STIPULATION OF THE FACTS AND AGREEMENTS TO CEASE AND DESIST

STIPULATION No. 1, APRIL 15, 1925

MAINTENANCE OF RESALE PRICES; SOFT DRINKS

Respondent, a copartnership, engaged in the manufacture of soft-drink beverages and in the sale of same in commerce between and among various States of the United States, and in competition with other individuals, firms, partnerships, and corporations also engaged in the sale of similar products, entered into the following stipulation of facts and agreement to cease and desist forever from the alleged unfair methods of competition used in the sale of said product.

Respondent represented that it was engaged in the manufacture of soft-drink beverages and in the sale of said product in commerce to bottlers located in various States of the United States. In a contract entered into between the respondent and the bottlers of said product it was understood and agreed that the bottlers would not sell to dealers at a price less than 70 cents per case of two dozen bottles each; that the purpose of the aforesaid clause is and was to require the maintenance of a resale selling price.

The respondent agreed to cease and desist forever from the use of the aforesaid contract, and further agreed to notify all parties bound by said contract that the clause maintaining resale prices was removed and no longer binding, and the respondent further agreed that if it should ever resume or indulge in any of the alleged unfair practices as above set forth, or any other method having for its purpose the maintenance of resale prices, or any other unlawful practices or methods of establishing a resale-price system, the foregoing statement of facts may be used in evidence against said respondent.

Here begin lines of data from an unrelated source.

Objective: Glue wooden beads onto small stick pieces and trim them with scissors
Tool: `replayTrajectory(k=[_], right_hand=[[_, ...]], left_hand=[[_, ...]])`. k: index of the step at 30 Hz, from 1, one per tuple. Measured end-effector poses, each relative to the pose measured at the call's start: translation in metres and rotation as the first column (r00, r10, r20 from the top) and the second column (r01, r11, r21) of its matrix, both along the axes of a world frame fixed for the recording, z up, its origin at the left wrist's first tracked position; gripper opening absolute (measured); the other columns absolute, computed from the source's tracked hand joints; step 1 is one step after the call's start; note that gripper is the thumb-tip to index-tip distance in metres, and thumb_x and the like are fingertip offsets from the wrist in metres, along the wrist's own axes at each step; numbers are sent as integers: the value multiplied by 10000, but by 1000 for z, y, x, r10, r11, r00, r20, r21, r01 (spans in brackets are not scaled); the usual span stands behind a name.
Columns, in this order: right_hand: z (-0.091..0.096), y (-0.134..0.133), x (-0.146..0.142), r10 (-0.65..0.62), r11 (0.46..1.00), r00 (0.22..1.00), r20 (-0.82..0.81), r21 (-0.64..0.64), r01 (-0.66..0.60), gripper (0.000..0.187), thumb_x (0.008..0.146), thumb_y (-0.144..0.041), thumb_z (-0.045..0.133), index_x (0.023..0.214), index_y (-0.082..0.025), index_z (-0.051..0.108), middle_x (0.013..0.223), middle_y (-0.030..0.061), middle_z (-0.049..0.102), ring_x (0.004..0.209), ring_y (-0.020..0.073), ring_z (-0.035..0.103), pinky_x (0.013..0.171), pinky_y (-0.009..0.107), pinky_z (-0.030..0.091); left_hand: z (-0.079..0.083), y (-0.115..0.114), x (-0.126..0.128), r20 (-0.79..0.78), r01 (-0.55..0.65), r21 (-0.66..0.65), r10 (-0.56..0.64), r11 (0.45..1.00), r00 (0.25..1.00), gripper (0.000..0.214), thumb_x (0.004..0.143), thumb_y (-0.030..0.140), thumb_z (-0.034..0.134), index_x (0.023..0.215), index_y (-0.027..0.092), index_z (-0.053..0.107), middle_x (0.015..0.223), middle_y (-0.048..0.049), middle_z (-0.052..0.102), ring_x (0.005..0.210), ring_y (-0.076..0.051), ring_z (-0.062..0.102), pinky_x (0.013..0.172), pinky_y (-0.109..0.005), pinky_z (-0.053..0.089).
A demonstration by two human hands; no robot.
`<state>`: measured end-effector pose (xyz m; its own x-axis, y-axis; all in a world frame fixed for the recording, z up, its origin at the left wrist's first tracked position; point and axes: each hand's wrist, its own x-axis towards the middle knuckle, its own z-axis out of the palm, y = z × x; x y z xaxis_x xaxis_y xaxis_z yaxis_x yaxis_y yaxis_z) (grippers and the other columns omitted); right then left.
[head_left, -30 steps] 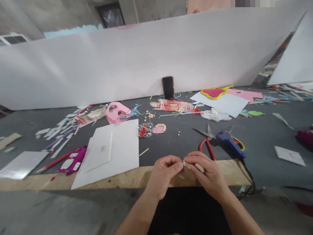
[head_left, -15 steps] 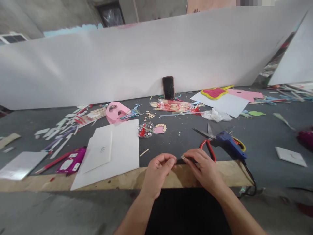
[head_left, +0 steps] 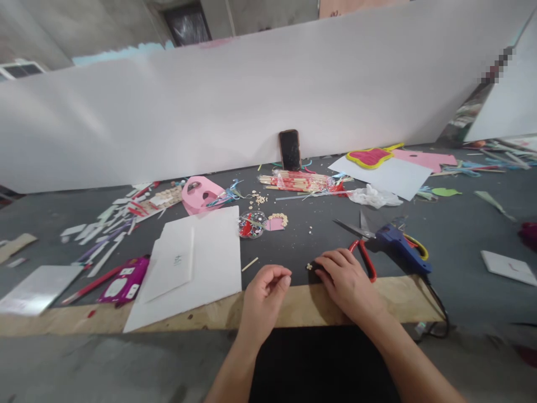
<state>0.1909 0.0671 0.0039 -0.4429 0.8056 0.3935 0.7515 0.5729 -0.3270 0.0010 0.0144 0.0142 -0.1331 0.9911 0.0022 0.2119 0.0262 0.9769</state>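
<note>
A small cluster of pale beige bits (head_left: pixel 309 267) lies on the dark tabletop near its front edge. Just right of it, my right hand (head_left: pixel 342 280) rests low on the table, fingers loosely curved and parted from the thumb, and no held thing shows. To the left, my left hand (head_left: pixel 266 294) hovers by the wooden edge with thumb and forefinger tips together in a pinch; anything between them is too small to make out. Beyond the hands sits a pink piece of card (head_left: pixel 275 224) with beige bits along its rim, beside a round clear dish (head_left: pixel 252 225) of red and shiny bits.
Scissors (head_left: pixel 364 246) and a blue glue gun (head_left: pixel 400 246) with a cable lie right of my right hand. White board (head_left: pixel 213 252) and a purple packet (head_left: pixel 125 281) are at left. A phone (head_left: pixel 290 150) leans on the white partition behind bundled sticks (head_left: pixel 297 181).
The beige bits at my right fingertips now lie free on the table. My right hand has loosened and spread beside them; my left hand has drawn slightly left, still pinched.
</note>
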Motion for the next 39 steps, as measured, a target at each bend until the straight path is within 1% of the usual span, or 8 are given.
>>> replayTrajectory(k=[5,10,15,19,24,29,34,39], right_hand=[[-1,-2,6,-4,1000,1000,3,-29,4,203,855,-179,522,1008,-166,654,987,110,643,966,254,548,859,421,487],[-3,-5,11,-14,999,999,-44,-44,12,233,857,-179,514,1059,-173,631,1032,107,632,984,244,569,858,408,503],[-1,-5,10,5,999,998,-67,-49,-8,273,842,-178,531,1097,-197,628,1050,104,637,1001,247,567,857,416,508],[3,-2,2,58,997,998,-12,-42,-58,228,836,-147,542,1018,-212,664,1015,87,644,982,241,551,865,410,489],[2,3,-4,65,997,998,6,-50,-65,187,847,-175,546,942,-235,695,983,81,660,958,239,557,842,421,484],[2,5,-4,49,996,999,14,-68,-48,189,825,-183,576,977,-203,686,989,92,673,965,264,560,850,453,481],[3,8,-2,17,997,1000,1,-71,-16,449,794,-262,628,1218,-137,552,1102,144,639,1031,284,561,866,453,490],[-2,9,8,-46,996,997,-69,-80,40,515,828,-303,580,1313,-194,445,1170,138,596,1072,277,573,875,448,494]], left_hand=[[7,8,0,-304,78,-9,-77,997,950,133,826,241,531,867,210,654,945,-47,646,849,-179,604,731,-272,461],[13,16,6,-579,192,-29,-173,981,797,166,845,215,510,925,216,656,965,-52,666,905,-207,606,795,-320,457],[11,24,12,-712,234,-24,-181,972,678,213,863,210,504,1025,183,640,1031,-80,664,977,-241,577,869,-373,440],[11,30,10,-774,269,3,-168,963,610,232,863,197,503,1046,178,645,1033,-86,666,983,-247,565,873,-384,438],[15,36,-14,-826,209,55,-73,976,560,224,862,216,498,998,205,675,1035,-85,674,978,-248,574,869,-387,445],[23,36,-50,-859,32,116,84,993,505,261,875,223,449,1022,185,662,1077,-106,661,1004,-269,578,897,-422,445],[27,30,-55,-840,-16,170,154,985,520,276,863,198,451,1073,186,630,1114,-111,639,1036,-274,570,908,-432,452],[23,28,-30,-770,101,116,25,988,638,279,842,199,515,1100,217,620,1179,-85,617,1104,-248,551,952,-411,438]])
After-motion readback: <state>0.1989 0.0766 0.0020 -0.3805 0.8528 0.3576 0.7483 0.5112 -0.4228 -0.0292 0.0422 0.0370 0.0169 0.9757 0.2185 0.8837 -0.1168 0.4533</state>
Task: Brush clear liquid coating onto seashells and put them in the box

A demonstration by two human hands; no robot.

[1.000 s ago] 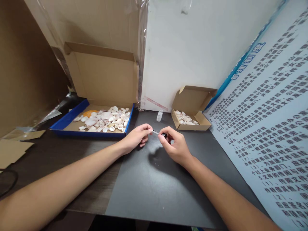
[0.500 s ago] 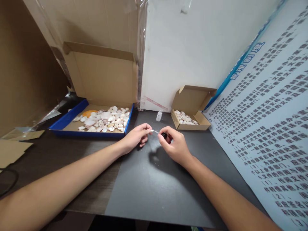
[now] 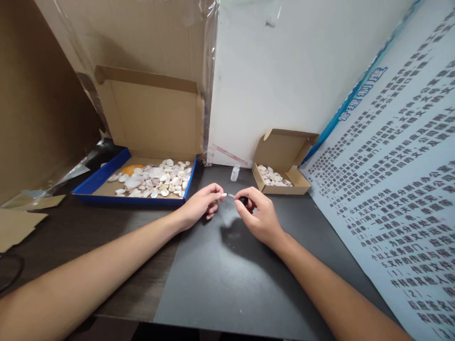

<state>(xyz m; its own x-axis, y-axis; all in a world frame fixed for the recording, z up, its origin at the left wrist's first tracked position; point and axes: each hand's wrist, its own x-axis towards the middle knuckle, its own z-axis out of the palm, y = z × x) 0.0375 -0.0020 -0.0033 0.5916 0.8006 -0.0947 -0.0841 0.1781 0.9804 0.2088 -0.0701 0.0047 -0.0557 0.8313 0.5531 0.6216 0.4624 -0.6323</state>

STIPULATION No. 2, MAY 13, 1925

FALSE AND MISLEADING BRANDS OR LABELS; BREAD

Respondent agreed to cease and desist forever from the use of labels on its said products containing the words "Packed by" or the use of any other word or words that import or imply that the product sold by it in interstate commerce is and was imported into the United States, and the use of any other word or words that may have the capacity and tendency to mislead and deceive the purchasing public into the erroneous belief that the product is baked or manufactured in a foreign country and imported to the United States and packed by the aforesaid respondent for distribution in interstate commerce; or until such time as the said respondent corporation does import or handle an imported product packed by it for sale and distribution in interstate commerce. It was further agreed that if the respondent should ever resume or indulge in any of the alleged unfair practices, as above set forth, the foregoing statement of facts may be used in evidence against it in a proceeding by the Federal Trade Commission.